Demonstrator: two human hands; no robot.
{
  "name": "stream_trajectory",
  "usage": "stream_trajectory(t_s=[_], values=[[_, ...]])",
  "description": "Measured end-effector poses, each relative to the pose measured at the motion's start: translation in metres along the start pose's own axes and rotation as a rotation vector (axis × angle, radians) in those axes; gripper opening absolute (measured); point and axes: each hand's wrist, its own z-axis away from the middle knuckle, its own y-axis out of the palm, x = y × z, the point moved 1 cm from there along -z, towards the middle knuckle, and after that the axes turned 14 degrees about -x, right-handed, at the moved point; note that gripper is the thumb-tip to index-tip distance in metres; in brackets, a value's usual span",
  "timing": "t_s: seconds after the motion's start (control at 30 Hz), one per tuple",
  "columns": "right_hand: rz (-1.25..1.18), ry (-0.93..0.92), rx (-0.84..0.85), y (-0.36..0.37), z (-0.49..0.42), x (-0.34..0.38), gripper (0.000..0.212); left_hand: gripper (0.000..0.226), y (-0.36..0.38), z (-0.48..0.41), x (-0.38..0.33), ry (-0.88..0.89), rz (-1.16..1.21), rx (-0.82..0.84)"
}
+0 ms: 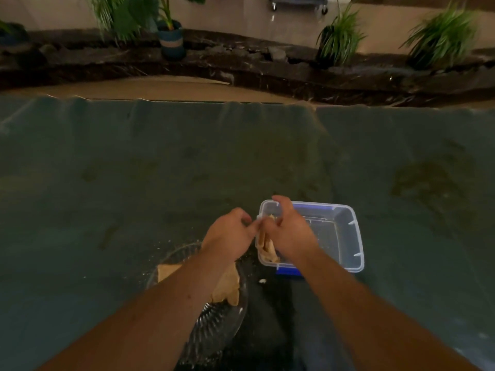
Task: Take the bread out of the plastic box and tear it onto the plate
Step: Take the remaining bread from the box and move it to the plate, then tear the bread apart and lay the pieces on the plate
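Both hands meet over the near-left corner of the plastic box (348, 236), pinching one hanging piece of bread (266, 247) between them. The left hand (227, 236) grips its top edge from nine o'clock; the right hand (290, 234) grips from three o'clock with thumb and forefinger, its other fingers lifted clear. That opposed hold looks set for pulling the piece apart. The bread dangles against the box's left wall, its lower end about level with the rim, so it seems only partly out. At seven o'clock from the box, just beside it on the green-covered desk (107, 183), the glass plate (214, 325) sits under the left forearm and already carries torn pieces (227, 287), close enough for fragments to drop in.
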Motion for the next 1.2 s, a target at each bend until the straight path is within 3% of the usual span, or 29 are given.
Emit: stream_trajectory(t_s=[0.1,0.3,0.43,0.57,0.73,0.83,0.93,1.0,1.2], values=[[-0.059,0.068,0.236,-0.006,-0.024,-0.027,0.047,0.045,0.017,-0.005,-0.006,-0.025,0.016,0.027],[0.117,-0.116,0.410,0.006,-0.031,-0.039,0.032,0.030,0.038,0.000,-0.004,-0.012,-0.022,0.066],[0.045,-0.100,0.398,0.013,-0.024,-0.039,0.040,0.020,0.046,0.001,-0.005,0.019,-0.049,0.008],[0.088,-0.105,0.324,0.017,-0.018,-0.043,0.037,0.015,0.047,0.000,-0.002,-0.060,0.046,-0.012],[0.042,0.058,0.158,0.015,-0.009,-0.041,0.015,0.011,0.042,0.005,-0.003,-0.115,0.156,-0.048],[-0.190,0.348,0.037,0.012,0.002,-0.029,0.006,0.013,0.030,0.011,-0.005,-0.149,0.295,-0.098],[-0.221,0.269,-0.049,0.002,0.011,-0.013,0.008,0.017,0.010,0.014,-0.001,-0.191,0.445,-0.135],[-0.098,0.176,-0.097,-0.008,0.019,0.002,0.011,0.019,-0.008,0.015,0.008,-0.227,0.537,-0.152],[-0.218,0.125,0.061,-0.021,0.053,0.046,0.022,0.015,-0.064,0.033,0.066,-0.347,0.672,-0.090]])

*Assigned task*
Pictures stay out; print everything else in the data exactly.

*Solution to the problem*
Demonstrator: two human hands; no robot.
{
  "name": "stream_trajectory",
  "usage": "stream_trajectory(t_s=[_], values=[[_, ...]])",
  "description": "Measured end-effector poses, each relative to the pose measured at the motion's start: translation in metres along the start pose's own axes and rotation as a rotation vector (axis × angle, radians) in those axes; gripper opening absolute (measured); point and axes: each hand's wrist, its own z-axis away from the middle knuckle, its own y-axis out of the palm, x = y × z, the point moved 1 cm from there along -z, towards the middle knuckle, and after that the axes turned 14 degrees about -x, right-handed, at the moved point; note that gripper is the thumb-tip to index-tip distance in metres; in brackets, a value's usual span",
  "timing": "t_s: seconds after the motion's start (control at 30 Hz), one per tuple",
  "columns": "right_hand: rz (-1.25..1.18), ry (-0.93..0.92), rx (-0.84..0.85), y (-0.36..0.37), z (-0.49..0.42), x (-0.34..0.38), gripper (0.000..0.212); left_hand: gripper (0.000..0.226), y (-0.36..0.38), z (-0.48..0.41), x (-0.38..0.33), ry (-0.88..0.89), rz (-1.16..1.21), rx (-0.82..0.84)"
}
+0 ms: 
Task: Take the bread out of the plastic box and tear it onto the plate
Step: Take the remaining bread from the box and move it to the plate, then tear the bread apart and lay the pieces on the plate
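Both hands meet over the near-left corner of the plastic box (348, 236), pinching one hanging piece of bread (266, 247) between them. The left hand (227, 236) grips its top edge from nine o'clock; the right hand (290, 234) grips from three o'clock with thumb and forefinger, its other fingers lifted clear. That opposed hold looks set for pulling the piece apart. The bread dangles against the box's left wall, its lower end about level with the rim, so it seems only partly out. At seven o'clock from the box, just beside it on the green-covered desk (107, 183), the glass plate (214, 325) sits under the left forearm and already carries torn pieces (227, 287), close enough for fragments to drop in.
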Motion for the next 1.2 s, a target at each bend until the straight path is within 3% of the usual span, or 29 are given.
Emit: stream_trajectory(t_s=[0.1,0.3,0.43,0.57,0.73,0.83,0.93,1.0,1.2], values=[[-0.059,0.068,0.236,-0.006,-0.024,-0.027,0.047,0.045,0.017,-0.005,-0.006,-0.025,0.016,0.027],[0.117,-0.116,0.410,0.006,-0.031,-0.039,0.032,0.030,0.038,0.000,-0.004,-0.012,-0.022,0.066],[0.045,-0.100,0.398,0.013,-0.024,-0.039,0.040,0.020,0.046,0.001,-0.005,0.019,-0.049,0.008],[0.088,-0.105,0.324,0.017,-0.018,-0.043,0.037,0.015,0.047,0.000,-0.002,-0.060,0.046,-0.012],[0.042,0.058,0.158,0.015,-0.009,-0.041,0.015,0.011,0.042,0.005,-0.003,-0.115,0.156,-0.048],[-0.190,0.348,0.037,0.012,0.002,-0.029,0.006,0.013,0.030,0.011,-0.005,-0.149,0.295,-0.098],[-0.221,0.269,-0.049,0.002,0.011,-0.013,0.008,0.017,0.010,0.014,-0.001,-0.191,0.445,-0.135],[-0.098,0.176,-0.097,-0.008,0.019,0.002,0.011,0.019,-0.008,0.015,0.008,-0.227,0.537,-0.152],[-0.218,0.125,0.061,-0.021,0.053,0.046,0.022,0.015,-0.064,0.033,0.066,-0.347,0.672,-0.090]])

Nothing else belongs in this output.